It is census time once again! You loved our Unofficial 2013 NFL Player Census, and we’re back with the updated version for 2014. We’ve improved upon last year’s census in both complexity and accuracy.
For those of you unfamiliar with the concept behind the census, we essentially gather as much data as possible about the roughly 1700 players who made a final 53-man roster. We made room for some stars who are either suspended or temporarily injured. Ray Rice, whose future with the league currently hangs in the balance, was removed from the study. We then use the data in various ways to draw interesting conclusions about the league.
Part 1: Physical Attributes And Race
Height and Weight
Whether you’re talking about the Jets’ 6’7″, 364 lbs. defensive tackle T.J. Barnes, or shifty Eagles running back Darren Sproles, who stands at a mere 5’6″, 188 lbs., players of all shapes and sizes bring something to the table for their teams.
Let’s take a closer look at the shapes and sizes of this league’s players. Below, the average height and weight of each of the league’s positions.
Unsurprisingly, offensive linemen occupy the three top spots for height. Tackles, tight ends, and guards stand taller than 6’4″ on average. At the bottom of the list, we find running backs and cornerbacks as some of the few players with an average height lower than 6-foot. I am a bit surprised to see that cornerbacks on average are more than an inch shorter than wide receivers.

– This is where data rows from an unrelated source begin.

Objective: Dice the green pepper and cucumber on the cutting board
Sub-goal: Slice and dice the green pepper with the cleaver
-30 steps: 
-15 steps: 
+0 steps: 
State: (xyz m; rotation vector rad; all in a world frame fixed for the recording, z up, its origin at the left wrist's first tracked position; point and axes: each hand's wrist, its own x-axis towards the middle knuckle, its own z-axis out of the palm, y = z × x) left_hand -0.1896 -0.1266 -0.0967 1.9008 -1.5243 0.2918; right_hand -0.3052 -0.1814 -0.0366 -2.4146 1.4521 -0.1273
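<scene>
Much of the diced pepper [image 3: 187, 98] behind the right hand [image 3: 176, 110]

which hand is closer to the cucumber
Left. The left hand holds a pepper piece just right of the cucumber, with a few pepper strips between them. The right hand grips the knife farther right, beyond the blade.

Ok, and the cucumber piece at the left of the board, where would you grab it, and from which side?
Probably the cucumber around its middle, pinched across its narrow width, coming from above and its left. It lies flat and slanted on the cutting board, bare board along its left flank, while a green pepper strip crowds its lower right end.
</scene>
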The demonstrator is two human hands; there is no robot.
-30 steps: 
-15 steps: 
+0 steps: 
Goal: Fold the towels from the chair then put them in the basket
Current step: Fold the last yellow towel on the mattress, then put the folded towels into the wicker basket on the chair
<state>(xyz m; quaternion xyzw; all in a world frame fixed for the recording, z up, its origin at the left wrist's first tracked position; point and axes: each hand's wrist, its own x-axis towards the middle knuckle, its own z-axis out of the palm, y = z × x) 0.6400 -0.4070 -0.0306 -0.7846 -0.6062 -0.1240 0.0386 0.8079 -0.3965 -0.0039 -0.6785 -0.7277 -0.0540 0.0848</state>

At 322.74 lbs on average, nose tackles take the prize for heaviest NFL position. These guys are meant to be the biggest meanest guys on the field, so seeing them atop the list makes sense. The built-for-speed cornerbacks are the lightest guys in the league by nearly 8 pounds. At 195, cornerback is the only position with an average weight below 200 pounds.

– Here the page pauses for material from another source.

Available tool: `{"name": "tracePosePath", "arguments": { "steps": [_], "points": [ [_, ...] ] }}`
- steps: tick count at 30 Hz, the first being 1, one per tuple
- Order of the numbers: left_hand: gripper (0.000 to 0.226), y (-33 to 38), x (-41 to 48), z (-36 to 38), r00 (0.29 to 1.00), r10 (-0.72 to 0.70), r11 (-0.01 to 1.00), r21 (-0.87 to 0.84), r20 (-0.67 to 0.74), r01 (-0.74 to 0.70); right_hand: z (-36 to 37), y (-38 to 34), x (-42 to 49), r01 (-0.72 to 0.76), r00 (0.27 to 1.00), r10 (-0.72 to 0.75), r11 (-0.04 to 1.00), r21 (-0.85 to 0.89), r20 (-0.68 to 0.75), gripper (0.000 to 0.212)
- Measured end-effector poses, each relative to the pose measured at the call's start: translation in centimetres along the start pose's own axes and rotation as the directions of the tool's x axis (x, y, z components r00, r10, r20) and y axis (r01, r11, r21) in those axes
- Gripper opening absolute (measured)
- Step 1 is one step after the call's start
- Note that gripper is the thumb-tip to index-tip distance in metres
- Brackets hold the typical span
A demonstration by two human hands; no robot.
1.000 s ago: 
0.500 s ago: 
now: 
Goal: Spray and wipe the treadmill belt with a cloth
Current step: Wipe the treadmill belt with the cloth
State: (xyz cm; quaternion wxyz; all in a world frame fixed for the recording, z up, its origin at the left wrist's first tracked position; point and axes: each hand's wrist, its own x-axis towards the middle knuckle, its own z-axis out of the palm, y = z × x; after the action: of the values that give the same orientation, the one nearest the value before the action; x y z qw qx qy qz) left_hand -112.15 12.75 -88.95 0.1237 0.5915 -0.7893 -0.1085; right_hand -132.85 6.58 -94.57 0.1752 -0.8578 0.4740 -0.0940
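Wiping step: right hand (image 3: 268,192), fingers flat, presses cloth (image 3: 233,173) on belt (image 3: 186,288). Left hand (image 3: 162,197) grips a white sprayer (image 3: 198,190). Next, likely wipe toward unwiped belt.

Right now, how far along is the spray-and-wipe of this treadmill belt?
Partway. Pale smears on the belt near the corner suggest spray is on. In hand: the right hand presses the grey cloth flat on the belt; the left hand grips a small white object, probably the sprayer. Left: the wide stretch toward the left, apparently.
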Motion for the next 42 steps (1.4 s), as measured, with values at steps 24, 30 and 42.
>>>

When it comes to team weight, the Colts occupy the top spot by a sizable margin. With a team average weight of 256, they are more than three pounds heavier than the next closest team, the Arizona Cardinals. The Browns, on the other end of the spectrum, are the league’s lightest team. Their average weight is roughly 14 pounds lower than that of the Colts.
When it comes to team average height, there is far less variance. The difference between the tallest team and the shortest team is no more than 1.6 inches. Every team possesses an average height greater than 6-foot. The Cardinals, with an average height of 6’2 1/2″, are the tallest team in the NFL. The Buccaneers are the shortest, at 6’1″.
Though not quite as diverse as leagues like the NBA or the MLB, the NFL is composed of a wide variety of players. Using the eye test, and clues like last name and birthplace, we classified each NFL player. Our racial classifications are as follows:
The “Other” category consists of players of mixed racial composition and players whose racial categories only consisted of one or two instances. For example, Sam Bradford was the only player of Native American decent, so he falls into the “Other” category. Miles Austin is half black, half white, so he also falls into the “Other” category. Let’s take a look at racial distribution in the NFL as a whole.
With 1155 players, the black population of the NFL runs away with a 68% majority. In a distant second are the 470 white players who make up 28% of the league. The following three racial categories, Other, Asian/Pacific Islander and Hispanic, make up a combined 4.36% of the league.
Below, we look at racial distribution at the team level.
The Bills and Raiders, with 42 black players each, have the greatest number of black players of all the teams in the league. The Eagles, with 27, have the fewest black players, and at 25 have the greatest number of white players in the league.
The Bears have 3 Hispanic players, and are one of just four teams with more than one Hispanic player. The Texans, Chargers, Dolphins, Panthers, Redskins, Bengals and Falcons all have two Asian/Pacific Islander players.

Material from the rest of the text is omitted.